Share your dilemmas and get honest opinions from other Mumsnetters.

To feel uncomfortable about meeting SILs new partner on Xmas day

158 replies

Day2night · 12/12/2021 07:52

My SIL wants to bring her new partner to meet everyone on Christmas morning at my MILs house. He left his wife and young kids in the summer, and they’ve been together for two months. I’m not sure how to feel about it. Myself and husband and my two sons aged 6 and 12 always go to MILs to open their presents, but having this new man there will make me slightly uncomfortable. My SIL 40, wants kids and marriage, he is already saying he wants this all again too which rings huge alarm bells for me…but she’s so loved up I don’t want to shatter her happiness. He won’t be there in the afternoon, so I’m debating leaving our visit until then this year. Am not sure if I’m being too sensitive about it though, and should just go and put up with him being there.

OP posts:
girlmom21 · 12/12/2021 17:03

@Oneforthemoneytwo

Also you have no idea of the circumstances of the split. There’s likely to be a long back story and the relationship ending way before he moved out
Considering he's got a 1 year old and a 3 year old (so presumably they were relatively content after baby number 1) I can't imagine there's been a massive length of time between the breakdown of his relationship and the start of this new one...
MinesAPintOfTea · 12/12/2021 17:15

Given they separated at about freedom day having had a lockdown baby, it is hard to judge without a lot more facts.

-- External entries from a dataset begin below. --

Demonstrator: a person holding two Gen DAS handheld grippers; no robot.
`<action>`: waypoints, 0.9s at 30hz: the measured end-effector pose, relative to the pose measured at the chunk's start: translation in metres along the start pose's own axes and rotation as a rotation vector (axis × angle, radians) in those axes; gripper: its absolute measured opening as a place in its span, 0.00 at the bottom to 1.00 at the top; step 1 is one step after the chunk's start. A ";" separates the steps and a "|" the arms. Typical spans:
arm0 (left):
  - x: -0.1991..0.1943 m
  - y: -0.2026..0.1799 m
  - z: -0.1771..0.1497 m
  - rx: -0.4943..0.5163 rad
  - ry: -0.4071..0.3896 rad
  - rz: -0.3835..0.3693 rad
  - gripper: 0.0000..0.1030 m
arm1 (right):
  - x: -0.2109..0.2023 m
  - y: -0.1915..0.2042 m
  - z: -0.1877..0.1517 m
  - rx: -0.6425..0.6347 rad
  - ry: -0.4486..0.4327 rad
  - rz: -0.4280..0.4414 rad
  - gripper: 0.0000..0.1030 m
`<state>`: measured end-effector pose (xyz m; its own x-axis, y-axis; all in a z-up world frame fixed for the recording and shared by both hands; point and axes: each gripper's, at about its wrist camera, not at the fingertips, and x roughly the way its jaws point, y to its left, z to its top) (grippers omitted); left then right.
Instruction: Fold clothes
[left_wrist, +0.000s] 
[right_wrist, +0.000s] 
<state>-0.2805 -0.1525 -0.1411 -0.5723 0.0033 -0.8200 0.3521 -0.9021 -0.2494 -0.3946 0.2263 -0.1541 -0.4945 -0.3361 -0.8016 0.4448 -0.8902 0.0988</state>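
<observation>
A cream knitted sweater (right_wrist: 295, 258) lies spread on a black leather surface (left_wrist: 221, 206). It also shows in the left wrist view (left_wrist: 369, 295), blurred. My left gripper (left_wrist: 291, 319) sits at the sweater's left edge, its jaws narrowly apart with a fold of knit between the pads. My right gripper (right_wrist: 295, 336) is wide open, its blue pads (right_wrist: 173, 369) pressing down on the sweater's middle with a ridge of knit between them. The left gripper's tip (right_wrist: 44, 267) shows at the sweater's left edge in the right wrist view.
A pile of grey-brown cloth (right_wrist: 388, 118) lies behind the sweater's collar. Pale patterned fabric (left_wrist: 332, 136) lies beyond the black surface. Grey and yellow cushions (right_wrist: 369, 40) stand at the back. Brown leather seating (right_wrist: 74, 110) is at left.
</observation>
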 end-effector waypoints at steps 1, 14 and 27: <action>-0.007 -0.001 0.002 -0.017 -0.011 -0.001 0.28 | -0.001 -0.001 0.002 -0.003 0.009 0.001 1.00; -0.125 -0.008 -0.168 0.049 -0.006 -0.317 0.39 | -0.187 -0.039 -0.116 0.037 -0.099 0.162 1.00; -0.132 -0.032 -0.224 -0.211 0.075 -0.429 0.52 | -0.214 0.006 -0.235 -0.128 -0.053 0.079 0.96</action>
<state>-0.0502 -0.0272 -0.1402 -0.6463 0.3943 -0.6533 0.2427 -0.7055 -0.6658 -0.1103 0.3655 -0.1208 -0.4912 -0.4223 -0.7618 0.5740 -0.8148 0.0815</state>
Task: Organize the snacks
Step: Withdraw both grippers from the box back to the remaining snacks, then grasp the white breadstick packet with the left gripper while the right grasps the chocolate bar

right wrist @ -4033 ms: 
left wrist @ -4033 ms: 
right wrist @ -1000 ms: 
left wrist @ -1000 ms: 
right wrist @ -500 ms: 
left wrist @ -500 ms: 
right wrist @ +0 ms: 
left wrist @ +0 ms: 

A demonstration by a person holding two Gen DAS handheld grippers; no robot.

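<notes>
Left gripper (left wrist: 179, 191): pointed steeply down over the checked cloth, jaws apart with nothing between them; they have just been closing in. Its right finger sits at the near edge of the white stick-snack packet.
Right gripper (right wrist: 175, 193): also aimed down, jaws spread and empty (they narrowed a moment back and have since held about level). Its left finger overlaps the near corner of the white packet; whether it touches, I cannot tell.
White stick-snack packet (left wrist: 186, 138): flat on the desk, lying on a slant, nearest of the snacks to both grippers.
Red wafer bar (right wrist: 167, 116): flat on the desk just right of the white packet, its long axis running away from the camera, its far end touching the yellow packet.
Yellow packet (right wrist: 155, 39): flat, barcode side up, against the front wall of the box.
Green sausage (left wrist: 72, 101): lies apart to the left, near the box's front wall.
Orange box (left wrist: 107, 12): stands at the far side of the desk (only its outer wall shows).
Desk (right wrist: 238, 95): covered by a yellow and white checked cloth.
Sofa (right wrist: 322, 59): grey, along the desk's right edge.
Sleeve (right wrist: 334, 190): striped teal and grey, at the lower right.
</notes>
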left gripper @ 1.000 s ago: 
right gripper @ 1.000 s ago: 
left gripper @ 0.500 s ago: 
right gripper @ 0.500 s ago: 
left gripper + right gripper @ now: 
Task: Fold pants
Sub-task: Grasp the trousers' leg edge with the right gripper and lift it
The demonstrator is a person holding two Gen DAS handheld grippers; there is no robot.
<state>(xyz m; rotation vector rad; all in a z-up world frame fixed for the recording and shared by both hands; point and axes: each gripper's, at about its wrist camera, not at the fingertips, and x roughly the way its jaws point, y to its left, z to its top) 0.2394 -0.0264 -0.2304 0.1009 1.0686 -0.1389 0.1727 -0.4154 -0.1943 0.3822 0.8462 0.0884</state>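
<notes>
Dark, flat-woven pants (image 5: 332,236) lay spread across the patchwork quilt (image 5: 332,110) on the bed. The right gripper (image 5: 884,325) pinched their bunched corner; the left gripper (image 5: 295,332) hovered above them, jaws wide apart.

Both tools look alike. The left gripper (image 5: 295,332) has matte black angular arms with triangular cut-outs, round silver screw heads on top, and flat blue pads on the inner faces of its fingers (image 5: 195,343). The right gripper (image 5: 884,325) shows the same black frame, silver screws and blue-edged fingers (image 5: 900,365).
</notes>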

BraveGoldie · 12/12/2021 19:03

Sorry is it just me that thinks it likely your SIL was involved in the breakup? Leaving his wife in summer and them being together for 2 months, apparently, but already talking big commitment..., sounds to me that way.

esloquehay · 12/12/2021 19:36

I'd be wary of someone who left his wife and young kids and is meeting the new girlfriend's family a) 2 months in and b) at Christmas. Also, I don't like men I don't know around my kids.

Aishah231 · 12/12/2021 19:45

@BraveGoldie

Sorry is it just me that thinks it likely your SIL was involved in the breakup? Leaving his wife in summer and them being together for 2 months, apparently, but already talking big commitment..., sounds to me that way.
I was thinking the same thing!
Gonnagetgoing · 12/12/2021 19:50

@esloquehay

I'd be wary of someone who left his wife and young kids and is meeting the new girlfriend's family a) 2 months in and b) at Christmas. Also, I don't like men I don't know around my kids.
@esloquehay - you mean kinda like an OW but not quite?!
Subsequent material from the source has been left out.